Electrons have a tendency to achieve a full outer shell, often referred to as the octet rule, which states that atoms are most stable when their outermost energy level is fully occupied with eight electrons. This stability is associated with a lower energy state, and it is based on several factors:
Electrostatic forces: Electrons are negatively charged particles, and according to Coulomb's law, like charges repel each other. By achieving a full outer shell, atoms minimize electron-electron repulsion, resulting in a more stable arrangement.
Energy considerations: When an atom has a full outer shell, its electrons are in their lowest energy states, which corresponds to a more stable configuration. By filling the outer shell, an atom reduces its overall energy.

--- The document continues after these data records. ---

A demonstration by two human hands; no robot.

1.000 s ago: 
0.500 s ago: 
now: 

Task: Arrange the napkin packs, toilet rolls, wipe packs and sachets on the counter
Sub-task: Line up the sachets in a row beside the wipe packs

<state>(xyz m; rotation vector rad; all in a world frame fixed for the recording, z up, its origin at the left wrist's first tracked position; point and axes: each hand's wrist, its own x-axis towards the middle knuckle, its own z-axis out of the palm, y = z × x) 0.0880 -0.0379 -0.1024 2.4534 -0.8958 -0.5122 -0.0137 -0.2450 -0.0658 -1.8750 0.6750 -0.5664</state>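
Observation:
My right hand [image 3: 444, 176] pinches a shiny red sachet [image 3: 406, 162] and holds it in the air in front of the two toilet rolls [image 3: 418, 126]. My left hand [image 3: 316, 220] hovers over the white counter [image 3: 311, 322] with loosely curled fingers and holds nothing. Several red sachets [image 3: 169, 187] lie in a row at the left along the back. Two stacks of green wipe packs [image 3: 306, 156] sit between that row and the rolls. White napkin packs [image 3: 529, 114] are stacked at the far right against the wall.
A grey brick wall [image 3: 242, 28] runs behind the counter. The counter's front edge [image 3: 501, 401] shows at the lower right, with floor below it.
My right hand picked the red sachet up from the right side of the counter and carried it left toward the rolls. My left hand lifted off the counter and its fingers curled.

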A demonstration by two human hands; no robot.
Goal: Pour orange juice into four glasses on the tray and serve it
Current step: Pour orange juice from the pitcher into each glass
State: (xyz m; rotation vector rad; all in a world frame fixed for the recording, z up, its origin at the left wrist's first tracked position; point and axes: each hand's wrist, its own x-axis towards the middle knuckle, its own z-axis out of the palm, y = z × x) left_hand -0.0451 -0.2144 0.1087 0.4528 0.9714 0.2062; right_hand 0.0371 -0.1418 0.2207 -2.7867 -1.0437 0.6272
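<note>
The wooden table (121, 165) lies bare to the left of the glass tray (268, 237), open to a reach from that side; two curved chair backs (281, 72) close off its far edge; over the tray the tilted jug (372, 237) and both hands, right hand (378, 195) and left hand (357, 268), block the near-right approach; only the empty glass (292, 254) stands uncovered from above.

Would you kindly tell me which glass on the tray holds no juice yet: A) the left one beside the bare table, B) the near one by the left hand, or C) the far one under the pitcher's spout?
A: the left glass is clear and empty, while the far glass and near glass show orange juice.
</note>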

Ionization energy: Elements with incomplete outer shells have a lower ionization energy, which is the energy required to remove an electron from an atom. By acquiring additional electrons and completing the outer shell, atoms increase their ionization energy and become more difficult to ionize. This stability is due to the fact that removing an electron from a full shell would require a significant amount of energy.
Electron affinity: Atoms with incomplete outer shells have a higher electron affinity, which is the energy change that occurs when an atom gains an electron. By gaining electrons and completing the outer shell, atoms release energy and become more stable.
Noble gas configuration: The noble gases (group 18 elements) have full outer shells and are known for their exceptional stability and low reactivity. Other elements seek to achieve a similar stable configuration as the noble gases by acquiring or losing electrons.
It is important to note that the octet rule is a useful guideline for understanding the general behavior of atoms in forming chemical bonds. However, there are exceptions to the octet rule, particularly for elements with fewer than eight electrons in their valence shell, such as hydrogen (H), helium (He), and elements in the d- and f-blocks of the periodic table. These elements have different rules and may exhibit expanded or incomplete valence shells based on their electron configurations.